Il la rhabilla, glissa aisément la chemise, jura de la peine qu'il eut à passer la culotte, car elle ne pouvait s'aider beaucoup. Elle restait étourdie, ne comprenait pas où elle se trouvait, ni pourquoi elle était nue. Quand elle se souvint, elle fut honteuse. Comment avait-elle osé enlever tout! Et elle le questionnait: est-ce qu'on l'avait aperçue ainsi, sans un mouchoir à la taille seulement, pour se cacher? Lui, qui rigolait, inventait des histoires, racontait qu'il venait de l'apporter là, au milieu de tous les camarades faisant la haie. Quelle idée aussi d'avoir écouté son conseil et de s'être mis le derrière à l'air! Ensuite, il donna sa parole que les camarades ne devaient pas même savoir si elle l'avait rond ou carré, tellement il galopait raide.

--Bigre! mais je crève de froid, dit-il en se rhabillant à son tour.

Jamais elle ne l'avait vu si gentil. D'ordinaire, pour une bonne parole qu'il lui disait, elle empoignait tout de suite deux sottises. Cela aurait été si bon de vivre d'accord! Une tendresse la pénétrait, dans l'alanguissement de sa fatigue. Elle lui sourit, elle murmura:

--Embrasse-moi.

Il l'embrassa, il se coucha près d'elle, en attendant qu'elle pût marcher.

--Vois-tu, reprit-elle, tu avais tort de crier là-bas, car je n'en pouvais plus, vrai! Dans la taille encore, vous avez moins chaud; mais si tu savais comme on cuit, au fond de la voie!

--Bien sûr, répondit-il, on serait mieux sous les arbres... Tu as du mal dans ce chantier, ça, je m'en doute, ma pauvre fille.

Elle fut si touchée de l'entendre en convenir, qu'elle fit la vaillante.

--Oh! c'est une mauvaise disposition.

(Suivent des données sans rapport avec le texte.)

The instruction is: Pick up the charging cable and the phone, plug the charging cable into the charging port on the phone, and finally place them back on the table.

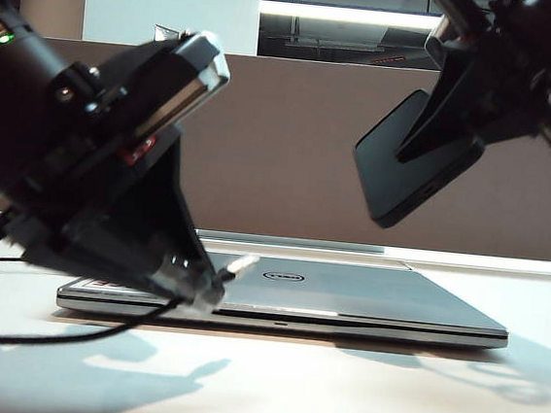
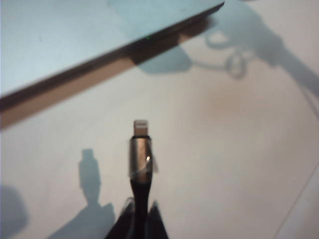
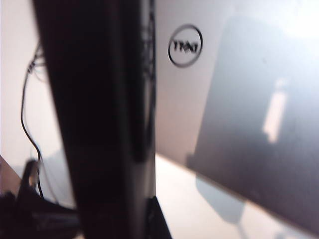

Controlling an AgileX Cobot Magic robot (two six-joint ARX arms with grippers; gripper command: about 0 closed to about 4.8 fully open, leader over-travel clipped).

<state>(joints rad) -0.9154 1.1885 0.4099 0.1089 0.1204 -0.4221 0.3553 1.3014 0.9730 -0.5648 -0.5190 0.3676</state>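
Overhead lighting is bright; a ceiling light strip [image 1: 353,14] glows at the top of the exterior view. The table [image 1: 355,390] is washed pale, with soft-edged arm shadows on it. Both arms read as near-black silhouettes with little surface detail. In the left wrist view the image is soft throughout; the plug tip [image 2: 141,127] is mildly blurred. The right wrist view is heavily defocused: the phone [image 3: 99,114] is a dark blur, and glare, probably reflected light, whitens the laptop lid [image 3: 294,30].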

Puis, aujourd'hui, l'air est empoisonné... Mais tu verras, tout à l'heure, si je suis une couleuvre. Quand il faut travailler, on travaille, n'est-ce pas? Moi, j'y crèverais plutôt que de lâcher.

Il y eut un silence. Lui, la tenait d'un bras à la taille, en la serrant contre sa poitrine, pour l'empêcher d'attraper du mal. Elle, bien qu'elle se sentît déjà la force de retourner au chantier, s'oubliait avec délices.

--Seulement, continua-t-elle très bas, je voudrais bien que tu fusses plus gentil... Oui, on est si content, quand on s'aime un peu.

Et elle se mit à pleurer doucement.

--Mais je t'aime, cria-t-il, puisque je t'ai prise avec moi.